Tampak di sebelah utara. Kelompok salad masih belum selesai memisahkan pipa. Mereka tampak kebingungan. Sedang teman-temannya sudah selesai. Segera saya hampiri. Saya dekati lalu perjelas perintah dari Bu Wiwik. Saya ajak mereka berbagi tugas. Karena di sinilah kolaborasi dibutuhkan.

Saya berfokus di kelompok salad sampai kerangkanya jadi. Baru beralih ke kelompok lain jika ada yang masih belum selesai. Ternyata kelompok bayam juga mengalami kesulitan. Beberapa pipa yang dipasang tidak sesuai perintah. Saya dan Bu Wiwik terpaksa membongkarnya. Kami rakit ulang.

“Mbak Aza pasang di sini. Mbak Shaqueena pasang di sebelah sini. Salma pasang di sebelah sana. Mbak Icha, tolong ambilkan pipa yang C.”

Mungkin berkesan berisik. Tapi bertujuan supaya anak-anak menghayati bagaimana itu pembagian tugas. Alhamdulillah, kelompok bayam akhirnya selesai. Semua kelompok telah berhasil merangkai kerangka untuk tenda berbentuk rumah. Kini waktunya memasang kain tendanya.

“Bu Eva, sini, bantuin.”

“Bu Wiwik, ini gimana?”

Seru beberapa anak meminta bantuan. Gaduh, memang. Tetapi, itulah tanda keseruan mereka. Murid-murid belajar fokus dan menemukan cara. Seperti Keenan, yang bisa menemukan caranya sendiri. Saat guru memberi instruksi dengan cara A ketika memasang tenda, Keenan memilih sembari mengamati gambar tutorial sendiri, lalu ia bisa menemukan sambungan yang pas.

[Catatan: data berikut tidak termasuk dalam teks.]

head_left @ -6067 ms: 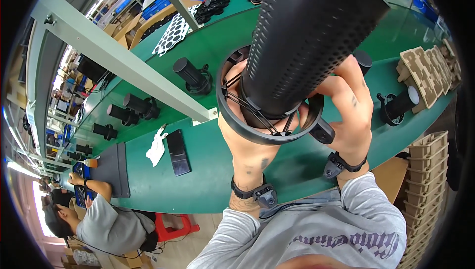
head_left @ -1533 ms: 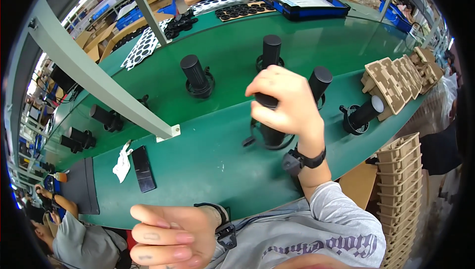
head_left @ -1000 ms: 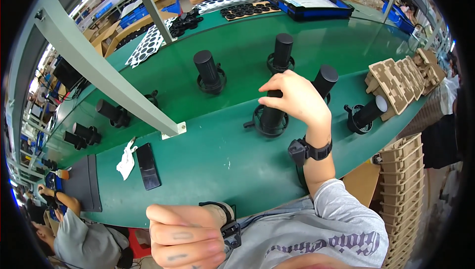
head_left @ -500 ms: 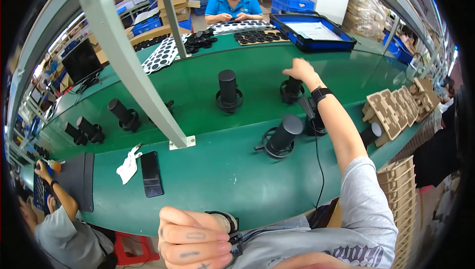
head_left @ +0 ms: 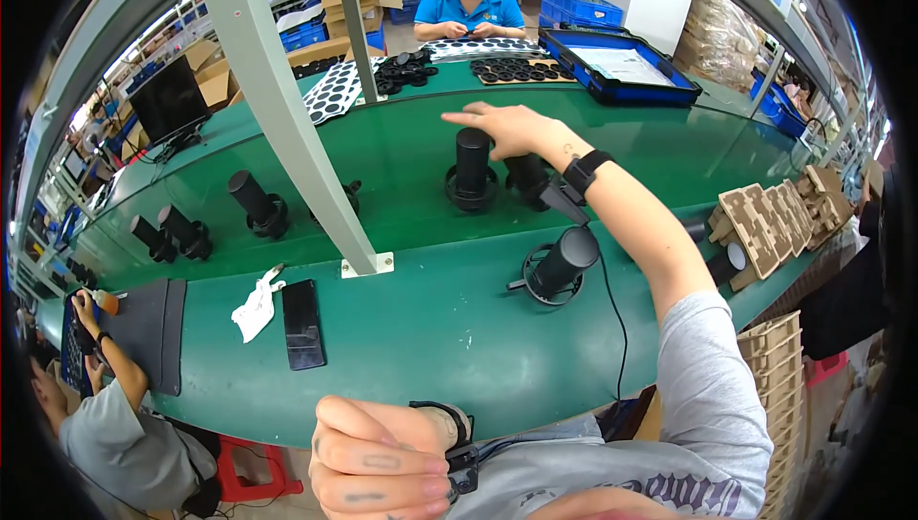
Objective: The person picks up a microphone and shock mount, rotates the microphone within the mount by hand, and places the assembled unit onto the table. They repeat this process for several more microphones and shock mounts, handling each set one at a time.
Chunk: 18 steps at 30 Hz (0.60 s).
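My right hand (head_left: 507, 128) reaches over the green work surface, fingers stretched out and apart. It is beside the top of a black cylinder (head_left: 471, 164) standing upright in a round ring-shaped cradle. A second black cylinder (head_left: 524, 174) is just right of it under my hand, partly hidden. A dark flat piece (head_left: 564, 202) with a cable hangs below my wrist strap. Nearer me, another black cylinder (head_left: 566, 260) leans in its ring cradle. My left hand (head_left: 381, 463) is closed in a fist before my body, with nothing visible in it.
Several more cylinders (head_left: 251, 197) stand to the left beyond a metal post (head_left: 287, 118). A phone (head_left: 303, 324) and a white cloth (head_left: 256, 308) lie on the near table. Cardboard trays (head_left: 765, 223) are at right. A person (head_left: 469, 8) sits opposite; another works at far left.
My right hand has moved left, and the cylinder under it now stands closer to the upright one beside it. The view has shifted slightly. My left fist stays in place.
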Each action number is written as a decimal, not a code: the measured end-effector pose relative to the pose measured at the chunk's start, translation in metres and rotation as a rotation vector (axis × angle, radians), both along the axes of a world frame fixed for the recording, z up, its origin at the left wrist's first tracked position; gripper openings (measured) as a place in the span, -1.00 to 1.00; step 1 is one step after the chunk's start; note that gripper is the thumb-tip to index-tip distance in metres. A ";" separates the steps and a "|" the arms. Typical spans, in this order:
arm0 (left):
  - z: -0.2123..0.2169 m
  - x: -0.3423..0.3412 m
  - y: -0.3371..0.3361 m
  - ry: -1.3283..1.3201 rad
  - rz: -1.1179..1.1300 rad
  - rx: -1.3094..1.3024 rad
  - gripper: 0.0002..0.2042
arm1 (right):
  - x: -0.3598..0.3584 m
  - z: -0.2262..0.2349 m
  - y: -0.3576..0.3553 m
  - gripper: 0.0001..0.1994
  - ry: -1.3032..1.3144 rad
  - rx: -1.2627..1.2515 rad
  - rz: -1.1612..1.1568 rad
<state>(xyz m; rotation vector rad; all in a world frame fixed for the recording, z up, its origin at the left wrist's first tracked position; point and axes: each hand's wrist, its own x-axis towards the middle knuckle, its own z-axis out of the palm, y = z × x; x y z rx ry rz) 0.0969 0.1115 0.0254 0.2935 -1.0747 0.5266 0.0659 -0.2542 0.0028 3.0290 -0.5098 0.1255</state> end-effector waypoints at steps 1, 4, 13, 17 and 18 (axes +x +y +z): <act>0.000 -0.002 -0.001 -0.001 -0.009 -0.005 -0.85 | 0.000 -0.006 -0.007 -0.07 0.022 0.030 0.053; -0.001 0.001 0.002 -0.011 -0.040 -0.024 -0.84 | 0.007 -0.005 0.010 -0.22 0.065 0.173 -0.050; -0.009 0.015 0.000 -0.190 -0.164 0.304 -0.91 | -0.085 0.051 0.065 -0.34 -0.711 -0.068 -0.020; 0.006 0.005 -0.019 0.105 0.060 0.614 -0.77 | -0.135 0.059 0.116 -0.26 -1.390 0.270 0.004; 0.008 0.001 -0.024 0.152 -0.017 0.697 -0.61 | -0.145 0.053 0.127 -0.23 -1.502 0.461 0.050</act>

Butuh ketelitian dan kesabaran tentunya. Semua kelompok tidak mau menyerah begitu saja.

Sekitar sepuluh menit waktu yang terpakai untuk memasang kain tenda untuk enam kelompok. Setelah selesai semua, anak-anak dipersilakan istirahat dan boleh makan di dalam tenda. Semringah yang terpancar dari wajah dan gestur mereka sungguh tampak. Setelah melewati lelahnya mendirikan sebuah tenda.

Waktu istirahat telah usai. Dilanjutkan Duha, lalu duduk di karpet untuk mengevaluasi kegiatan yang baru saja dialami.

“Anak-anak tahu apa itu kolaborasi?” tanya Bu Wiwik.

“Kerja sama!” seru Aza.

Tibalah waktunya untuk refleksi dan apresiasi. Bu Wiwik juga menyampaikan beberapa informasi penting. Mengenai penilaian tenda dan kelompok setiap hari, penataan isi tas, mencuci tempat bekal, juga termasuk program celengan subuh yang insyaallah akan bermanfaat untuk sesama.

“Hari ini nggak belajar, Bu?” celetuk salah satu anak.

“Dari tadi kan kita belajar,” jawab Bu Wiwik.

“Enggak, Bu. Tadi kan bermain,” ucap Rara.

Di benak anak-anak, belajar terbatas hanya pada aktivitas yang berkaitan dengan mata pelajaran. Sejak pagi, mereka tak merasa belajar, padahal banyak pelajaran yang mereka dapat. Tentu bukan melalui teori. Tapi melalui pengalaman. Jika itu dianggap bermain, berarti anak-anak mendapat bonus istimewa dari belajar kali ini: bermain. Biasanya lebih asyik dan mengena. Semoga tak hanya mengasyikkan, tetapi juga menjadi pembelajaran yang bermanfaat.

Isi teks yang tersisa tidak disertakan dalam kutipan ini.